What you have to do: Give the data again exactly, from its opening line through the line in which "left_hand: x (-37" appears.

Data extract:

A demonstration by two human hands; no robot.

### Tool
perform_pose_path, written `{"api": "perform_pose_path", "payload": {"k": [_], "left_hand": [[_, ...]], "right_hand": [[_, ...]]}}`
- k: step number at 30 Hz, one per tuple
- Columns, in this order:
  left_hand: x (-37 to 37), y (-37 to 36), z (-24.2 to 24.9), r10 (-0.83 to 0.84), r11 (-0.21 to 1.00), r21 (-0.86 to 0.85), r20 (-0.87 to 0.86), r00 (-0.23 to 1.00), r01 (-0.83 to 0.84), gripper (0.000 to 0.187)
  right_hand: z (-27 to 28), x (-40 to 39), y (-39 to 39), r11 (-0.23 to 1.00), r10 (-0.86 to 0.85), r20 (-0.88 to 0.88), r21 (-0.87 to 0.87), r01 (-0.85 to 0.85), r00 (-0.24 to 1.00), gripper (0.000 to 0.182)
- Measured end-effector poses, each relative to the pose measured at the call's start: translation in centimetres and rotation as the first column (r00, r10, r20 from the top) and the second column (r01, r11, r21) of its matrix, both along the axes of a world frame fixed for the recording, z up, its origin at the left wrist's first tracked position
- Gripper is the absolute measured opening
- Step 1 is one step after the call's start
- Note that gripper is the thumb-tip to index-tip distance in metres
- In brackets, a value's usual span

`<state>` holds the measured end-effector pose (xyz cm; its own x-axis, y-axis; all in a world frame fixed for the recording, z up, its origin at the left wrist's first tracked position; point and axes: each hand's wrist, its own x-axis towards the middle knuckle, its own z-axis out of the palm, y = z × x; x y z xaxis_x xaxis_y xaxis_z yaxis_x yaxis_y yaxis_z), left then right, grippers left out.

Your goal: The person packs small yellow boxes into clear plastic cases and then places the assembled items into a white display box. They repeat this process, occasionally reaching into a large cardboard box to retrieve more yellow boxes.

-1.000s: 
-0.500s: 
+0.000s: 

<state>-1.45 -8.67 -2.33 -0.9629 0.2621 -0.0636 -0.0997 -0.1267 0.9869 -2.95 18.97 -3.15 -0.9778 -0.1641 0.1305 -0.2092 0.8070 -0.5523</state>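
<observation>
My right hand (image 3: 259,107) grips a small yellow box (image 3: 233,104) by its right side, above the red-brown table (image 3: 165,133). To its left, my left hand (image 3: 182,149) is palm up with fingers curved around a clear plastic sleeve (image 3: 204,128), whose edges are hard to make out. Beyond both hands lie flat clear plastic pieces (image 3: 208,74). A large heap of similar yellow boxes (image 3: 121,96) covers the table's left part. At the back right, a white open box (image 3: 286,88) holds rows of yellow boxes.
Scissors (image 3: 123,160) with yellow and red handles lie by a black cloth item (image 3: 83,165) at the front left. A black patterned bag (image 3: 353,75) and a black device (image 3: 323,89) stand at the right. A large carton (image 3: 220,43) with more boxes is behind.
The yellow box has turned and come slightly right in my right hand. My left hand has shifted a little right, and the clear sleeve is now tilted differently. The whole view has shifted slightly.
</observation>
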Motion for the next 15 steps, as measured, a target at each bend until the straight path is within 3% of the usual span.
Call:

Problem solution:
A demonstration by two human hands; no robot.

### Tool
perform_pose_path, written `{"api": "perform_pose_path", "payload": {"k": [_], "left_hand": [[_, ...]], "right_hand": [[_, ...]]}}`
- k: step number at 30 Hz, one per tuple
- Columns, in this order:
  left_hand: x (-37 to 37), y (-37 to 36), z (-24.2 to 24.9), r10 (-0.83 to 0.84), r11 (-0.21 to 1.00), r21 (-0.86 to 0.85), r20 (-0.87 to 0.86), r00 (-0.23 to 1.00), r01 (-0.83 to 0.84), gripper (0.000 to 0.187)

What came before makes up the full response.